New York: In the early hours of 13 June 2025, Israel launched a wide-ranging and coordinated strike on roughly 100 strategic targets across Iran—nuclear facilities, IRGC command centres, military installations, and residential compounds linked to high-level commanders. Among the casualties were General Hossein Salami, commander-in-chief of the Islamic Revolutionary Guard Corps (IRGC), and General Mohammad Bagheri, chief of staff of Iran’s armed forces, along with nuclear scientists Fereydoun Abbasi and Mohammad Mehdi Tehranchi.
Tehran responded with restraint. In a terse statement, Supreme Leader Ayatollah Ali Khamenei condemned the strikes as a “cowardly act of aggression” and vowed that Iran would retaliate “at the time and place of its choosing.” Within hours, Iran launched more than 100 drones toward Israel—most intercepted—and closed its airspace amid heightened readiness.
The attacks raise significant questions: Will Iran retaliate militarily, diplomatically, economically—or all three? How might this affect the region, global energy markets, and international diplomacy?
The IRGC’s central role—and its vulnerability
Founded post-1979 revolution as an ideological bulwark, the IRGC has evolved into Iran’s most powerful institution—controlling its missile and drone programs, intelligence services, vast economic enterprises, and regional proxies.
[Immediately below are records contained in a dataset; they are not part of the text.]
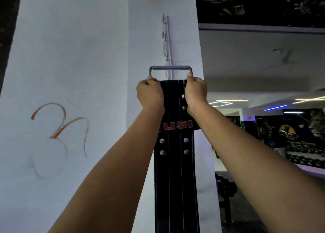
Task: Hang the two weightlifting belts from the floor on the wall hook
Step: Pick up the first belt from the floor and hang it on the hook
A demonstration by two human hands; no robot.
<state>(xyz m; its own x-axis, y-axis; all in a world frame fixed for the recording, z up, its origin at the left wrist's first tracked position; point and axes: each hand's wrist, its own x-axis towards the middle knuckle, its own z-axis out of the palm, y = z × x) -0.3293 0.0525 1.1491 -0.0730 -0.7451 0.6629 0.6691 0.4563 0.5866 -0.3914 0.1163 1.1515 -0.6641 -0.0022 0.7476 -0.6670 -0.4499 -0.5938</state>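
Observation:
A black leather weightlifting belt (175,171) with white stitching, metal rivets and red lettering hangs straight down in front of a white pillar. Its grey metal buckle (170,68) is at the top, raised against the pillar. My left hand (150,93) grips the belt's top left edge just under the buckle, and my right hand (196,90) grips the top right edge. A vertical white hook rail (166,44) with several metal hooks runs up the pillar; the buckle overlaps its lowest part. Only one belt is in view.
The white pillar (79,57) bears a reddish painted mark (59,127) on its left face. To the right, the dim gym opens up, with ceiling strip lights (274,108), a dark mural wall and a rack of dumbbells (307,155). A dark bench (226,188) stands low by the pillar.

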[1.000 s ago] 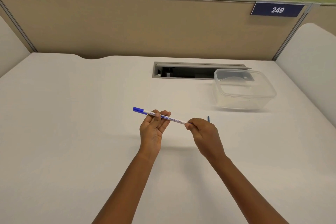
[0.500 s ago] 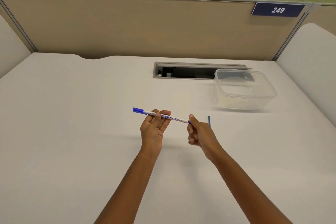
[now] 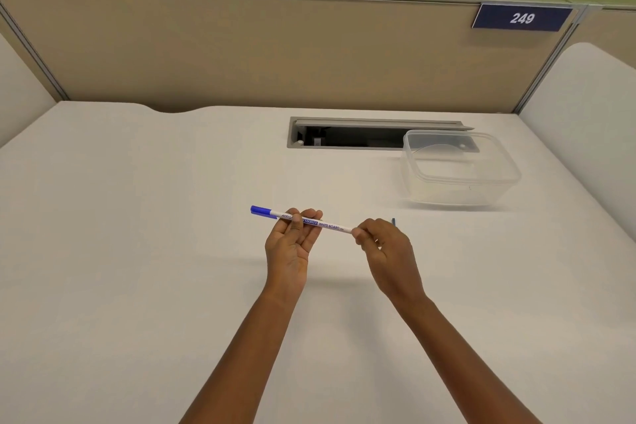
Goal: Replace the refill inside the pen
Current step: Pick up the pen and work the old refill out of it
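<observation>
A white whiteboard-marker pen (image 3: 328, 225) with a blue cap at its left end is held level above the white desk (image 3: 137, 251). My left hand (image 3: 292, 244) grips the pen's middle, fingers curled over the barrel and palm facing me. My right hand (image 3: 385, 251) pinches the pen's right end between thumb and fingertips; that end is hidden by the fingers. A short, thin dark blue piece (image 3: 393, 221) shows just behind my right hand; I cannot tell whether it lies on the desk or is held.
A clear plastic container (image 3: 461, 179) stands on the desk at the back right. Behind it a grey cable slot (image 3: 344, 134) is open in the desktop. Beige partition walls close the desk at the back and both sides.
My right hand has rolled over, so its back faces up again, with its fingers still on the pen's right end. The left hand and pen have stayed in place.
</observation>
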Demonstrator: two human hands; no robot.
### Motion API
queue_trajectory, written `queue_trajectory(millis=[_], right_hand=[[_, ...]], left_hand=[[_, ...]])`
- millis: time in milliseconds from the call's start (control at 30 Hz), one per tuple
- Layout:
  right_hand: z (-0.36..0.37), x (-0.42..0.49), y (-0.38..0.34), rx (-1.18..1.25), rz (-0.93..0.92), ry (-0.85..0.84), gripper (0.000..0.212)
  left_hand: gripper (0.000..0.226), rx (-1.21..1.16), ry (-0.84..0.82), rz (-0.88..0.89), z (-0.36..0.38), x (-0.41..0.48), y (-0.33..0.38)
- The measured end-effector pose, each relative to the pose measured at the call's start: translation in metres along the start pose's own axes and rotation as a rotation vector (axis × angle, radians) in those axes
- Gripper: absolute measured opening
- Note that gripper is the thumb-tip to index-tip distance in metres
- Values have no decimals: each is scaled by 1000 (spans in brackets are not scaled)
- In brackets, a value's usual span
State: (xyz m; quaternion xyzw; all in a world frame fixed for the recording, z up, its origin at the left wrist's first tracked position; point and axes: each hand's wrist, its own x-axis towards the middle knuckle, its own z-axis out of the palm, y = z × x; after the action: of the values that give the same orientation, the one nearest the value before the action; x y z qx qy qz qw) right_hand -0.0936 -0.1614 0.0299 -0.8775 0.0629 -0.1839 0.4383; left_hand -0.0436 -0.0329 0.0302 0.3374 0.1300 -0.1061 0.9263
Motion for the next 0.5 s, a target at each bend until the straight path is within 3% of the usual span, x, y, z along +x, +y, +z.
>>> queue_trajectory(millis=[333, 400, 500], right_hand=[[8, 2, -18, 381, 383, -12, 36], [8, 4, -19, 459, 519, -20, 42], [3, 7, -19, 784, 783, -156, 43]], left_hand=[[17, 7, 12, 10, -2, -2, 0], [17, 27, 7, 22, -1, -3, 0], [17, 55, 4, 44, -1, -3, 0]])
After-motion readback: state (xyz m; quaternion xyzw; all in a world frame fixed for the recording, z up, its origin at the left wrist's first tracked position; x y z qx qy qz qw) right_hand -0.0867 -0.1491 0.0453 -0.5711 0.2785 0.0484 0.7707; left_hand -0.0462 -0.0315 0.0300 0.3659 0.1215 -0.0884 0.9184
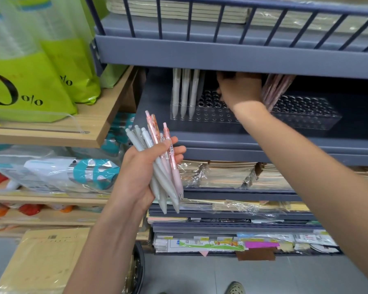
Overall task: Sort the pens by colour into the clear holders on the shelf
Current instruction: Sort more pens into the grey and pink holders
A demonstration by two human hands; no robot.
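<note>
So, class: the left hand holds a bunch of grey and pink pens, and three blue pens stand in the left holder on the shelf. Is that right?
Not quite. The head view shows the three pens standing in the left holder are pale grey, not blue. The left hand does hold a bunch of grey and pink pens.

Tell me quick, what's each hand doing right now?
Left hand: holding a bunch of pens.
Right hand: reaching over the holder; grip cannot be told.

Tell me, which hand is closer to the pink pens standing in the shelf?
Right. The right hand is just beside those pink pens; the left hand is lower down, gripping a pen bunch.
</note>
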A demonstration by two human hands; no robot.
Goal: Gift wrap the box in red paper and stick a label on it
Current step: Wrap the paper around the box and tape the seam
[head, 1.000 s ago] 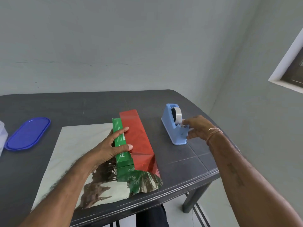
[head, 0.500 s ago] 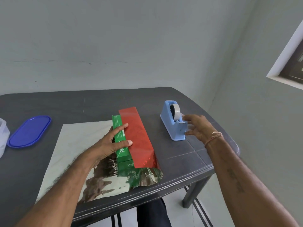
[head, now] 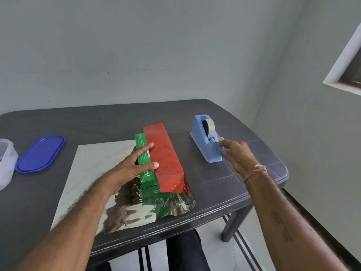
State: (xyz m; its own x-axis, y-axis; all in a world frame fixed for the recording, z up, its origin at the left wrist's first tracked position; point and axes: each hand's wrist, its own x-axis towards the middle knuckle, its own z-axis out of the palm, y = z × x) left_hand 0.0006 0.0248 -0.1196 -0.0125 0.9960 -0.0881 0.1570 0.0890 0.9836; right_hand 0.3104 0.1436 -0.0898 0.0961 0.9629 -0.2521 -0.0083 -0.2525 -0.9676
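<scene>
A blue tape dispenser (head: 205, 142) stands right of the green box (head: 149, 179), near the surface's (head: 117, 122) right edge. The right grip (head: 237, 157) touches its near end with loosely spread fingers, holding nothing. A blue lid (head: 40, 153) and a clear container (head: 5, 163) sit far left, well apart. The box lies mid-surface on the red paper's (head: 166, 157) silver side. Its long axis runs away from the person, and a red flap covers its right half. The left grip (head: 132, 167) presses straight-fingered on the box and the flap's edge. The paper reaches close to the front edge.

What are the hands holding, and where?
The left hand presses on top of the green box, beside the red paper. The right hand is at the tape dispenser; whether it pinches tape cannot be told.
</scene>
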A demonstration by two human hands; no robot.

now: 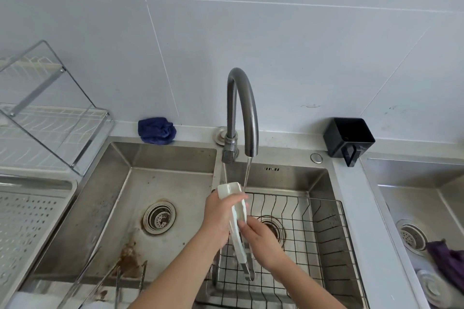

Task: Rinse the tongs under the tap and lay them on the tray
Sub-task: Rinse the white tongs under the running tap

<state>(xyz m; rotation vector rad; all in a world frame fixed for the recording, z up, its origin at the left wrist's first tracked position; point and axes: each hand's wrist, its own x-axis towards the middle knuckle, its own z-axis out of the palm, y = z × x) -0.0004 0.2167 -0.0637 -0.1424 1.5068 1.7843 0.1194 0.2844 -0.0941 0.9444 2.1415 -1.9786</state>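
Observation:
White-handled tongs (236,223) with metal tips pointing toward me are held over the right basin, their white end just left of the thin water stream (247,173) falling from the curved grey tap (242,108). My left hand (221,216) grips the upper part of the tongs. My right hand (261,236) holds them lower down, fingers curled against the white handle. A perforated metal tray (27,218) lies at the left, beside the left basin.
A black wire basket (313,233) sits in the right basin. The left basin (120,208) holds several metal utensils at its near edge. A dish rack (45,120) stands back left, a blue cloth (156,130) and a black container (349,138) on the ledge.

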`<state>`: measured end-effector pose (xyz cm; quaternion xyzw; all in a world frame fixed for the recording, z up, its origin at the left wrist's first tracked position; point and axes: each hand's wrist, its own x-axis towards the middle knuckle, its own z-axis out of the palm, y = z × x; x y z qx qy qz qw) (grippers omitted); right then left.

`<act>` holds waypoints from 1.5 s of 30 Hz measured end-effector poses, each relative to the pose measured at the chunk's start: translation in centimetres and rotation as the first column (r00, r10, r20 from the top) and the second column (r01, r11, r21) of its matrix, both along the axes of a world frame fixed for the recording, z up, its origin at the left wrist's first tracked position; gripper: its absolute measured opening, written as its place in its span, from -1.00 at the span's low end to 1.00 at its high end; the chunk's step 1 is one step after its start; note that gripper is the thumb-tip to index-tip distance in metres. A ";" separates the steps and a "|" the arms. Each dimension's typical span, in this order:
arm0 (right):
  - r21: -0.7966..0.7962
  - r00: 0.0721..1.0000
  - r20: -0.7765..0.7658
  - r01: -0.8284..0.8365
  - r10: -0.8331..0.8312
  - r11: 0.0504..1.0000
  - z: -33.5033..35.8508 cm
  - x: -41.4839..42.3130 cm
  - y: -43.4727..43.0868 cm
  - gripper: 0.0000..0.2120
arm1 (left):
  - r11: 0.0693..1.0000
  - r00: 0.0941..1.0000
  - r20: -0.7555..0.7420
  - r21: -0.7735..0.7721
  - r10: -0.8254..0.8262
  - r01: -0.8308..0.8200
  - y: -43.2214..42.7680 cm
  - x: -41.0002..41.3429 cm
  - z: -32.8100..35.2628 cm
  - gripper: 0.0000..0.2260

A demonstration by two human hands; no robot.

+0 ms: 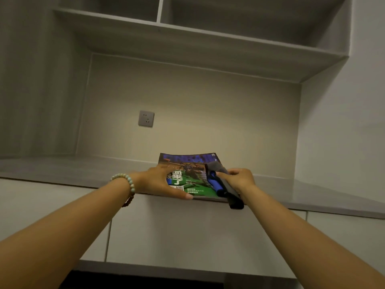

As IRGC commander, Salami was central to these efforts—widely sanctioned and instrumental in operations stretching from Syria to Yemen. His death, paired with that of Bagheri and prominent scientists, constitutes a rare leadership decapitation—one with profound implications for Iran’s strategic posture.
A calibrated response is the most likely path
Operating within a newly exposed landscape, Iran’s leadership must navigate a treacherous middle course: neither appear weak nor trigger an all-out war. Prospective retaliation tactics include:
- Drone or missile strikes targeting Israeli military assets or U.S. footholds in the region.
- Cyber warfare directed at Israeli or allied infrastructure.
- Shipping disruptions in the Strait of Hormuz—through which about a third of global seaborne oil transits—to impose economic costs without overt war.
- Partial escalation via proxies, such as actions in Syria or Iraq, remains another plausible option.
Also Read: From Chaos to Courage: Passenger in Seat 11A Walks Out Alive from Air India 787 Crash
Markets woke up to geopolitical alarm
Financial markets responded swiftly:
- Brent crude jumped ~8% to around $74.90/barrel, while WTI increased to $73.70—marks their sharpest one-day rises in over three years. Some outlets reported intraday WTI surging ~12%, topping $76.24, and Brent briefly reaching $78 before easing.
- S&P 500 futures declined ~1.7–1.9%, as risk assets dropped globally in the face of rising tensions.
- Equities in India’s oil-marketing firms (IOC, BPCL) fell up to 6% due to higher crude import costs.
- Gold climbed 1–1.5% into the $3,430–3,434/oz range as investors sought safe havens.
- Currencies like the rupee weakened, with India’s central bank signaling possible intervention.
ZizzPost Takeaway
- This Israeli strike represents a rare, high-impact decapitation of Iranian military leadership.
- Iran is expected to respond—likely through a measured, multi-domain strategy rather than overt warfare.
- Markets are pricing in geopolitical risk, especially through energy and safe-haven assets—noting volatility in oil prices under $80/barrel but with strong risk premiums.
- Diplomatically, the strike jeopardises renewed efforts on a nuclear deal in Oman and invites global scrutiny of U.S. influence or involvement.